- _What the exercise asks_
Reproduce the listing exactly, so that no line differs from the original.

- _Available data_
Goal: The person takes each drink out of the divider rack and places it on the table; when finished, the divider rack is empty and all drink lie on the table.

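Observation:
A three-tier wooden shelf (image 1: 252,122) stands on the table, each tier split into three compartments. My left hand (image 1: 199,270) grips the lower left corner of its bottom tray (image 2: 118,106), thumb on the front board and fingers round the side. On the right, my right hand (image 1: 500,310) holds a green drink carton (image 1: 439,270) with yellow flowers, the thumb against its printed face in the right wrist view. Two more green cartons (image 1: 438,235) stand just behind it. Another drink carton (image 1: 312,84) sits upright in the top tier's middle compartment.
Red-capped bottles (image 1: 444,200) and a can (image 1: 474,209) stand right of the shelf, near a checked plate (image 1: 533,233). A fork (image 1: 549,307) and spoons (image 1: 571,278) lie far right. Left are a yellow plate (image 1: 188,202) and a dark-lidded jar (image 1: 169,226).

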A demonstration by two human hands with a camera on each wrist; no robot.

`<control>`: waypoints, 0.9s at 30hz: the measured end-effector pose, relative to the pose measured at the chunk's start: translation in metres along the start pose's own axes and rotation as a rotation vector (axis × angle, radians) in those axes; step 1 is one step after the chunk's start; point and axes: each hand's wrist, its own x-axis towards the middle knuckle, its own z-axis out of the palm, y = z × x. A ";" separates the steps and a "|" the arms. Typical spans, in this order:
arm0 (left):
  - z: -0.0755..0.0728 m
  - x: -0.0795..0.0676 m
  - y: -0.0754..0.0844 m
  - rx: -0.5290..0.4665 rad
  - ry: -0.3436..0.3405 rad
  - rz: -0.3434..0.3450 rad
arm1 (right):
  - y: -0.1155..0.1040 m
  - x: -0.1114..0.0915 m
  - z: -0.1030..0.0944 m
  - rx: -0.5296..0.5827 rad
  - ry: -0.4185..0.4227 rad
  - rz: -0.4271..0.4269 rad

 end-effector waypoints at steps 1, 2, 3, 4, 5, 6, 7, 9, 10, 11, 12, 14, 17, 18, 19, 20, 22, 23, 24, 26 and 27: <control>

- _Solution to this exercise_
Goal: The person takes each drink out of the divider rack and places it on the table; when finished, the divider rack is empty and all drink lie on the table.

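Observation:
A three-tier wooden shelf (image 1: 252,122) stands on the table, each tier split into three compartments. My left hand (image 1: 199,270) grips the lower left corner of its bottom tray (image 2: 118,106), thumb on the front board and fingers round the side. On the right, my right hand (image 1: 500,310) holds a green drink carton (image 1: 439,270) with yellow flowers, the thumb against its printed face in the right wrist view. Two more green cartons (image 1: 438,235) stand just behind it. Another drink carton (image 1: 312,84) sits upright in the top tier's middle compartment.
Red-capped bottles (image 1: 444,200) and a can (image 1: 474,209) stand right of the shelf, near a checked plate (image 1: 533,233). A fork (image 1: 549,307) and spoons (image 1: 571,278) lie far right. Left are a yellow plate (image 1: 188,202) and a dark-lidded jar (image 1: 169,226).
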
A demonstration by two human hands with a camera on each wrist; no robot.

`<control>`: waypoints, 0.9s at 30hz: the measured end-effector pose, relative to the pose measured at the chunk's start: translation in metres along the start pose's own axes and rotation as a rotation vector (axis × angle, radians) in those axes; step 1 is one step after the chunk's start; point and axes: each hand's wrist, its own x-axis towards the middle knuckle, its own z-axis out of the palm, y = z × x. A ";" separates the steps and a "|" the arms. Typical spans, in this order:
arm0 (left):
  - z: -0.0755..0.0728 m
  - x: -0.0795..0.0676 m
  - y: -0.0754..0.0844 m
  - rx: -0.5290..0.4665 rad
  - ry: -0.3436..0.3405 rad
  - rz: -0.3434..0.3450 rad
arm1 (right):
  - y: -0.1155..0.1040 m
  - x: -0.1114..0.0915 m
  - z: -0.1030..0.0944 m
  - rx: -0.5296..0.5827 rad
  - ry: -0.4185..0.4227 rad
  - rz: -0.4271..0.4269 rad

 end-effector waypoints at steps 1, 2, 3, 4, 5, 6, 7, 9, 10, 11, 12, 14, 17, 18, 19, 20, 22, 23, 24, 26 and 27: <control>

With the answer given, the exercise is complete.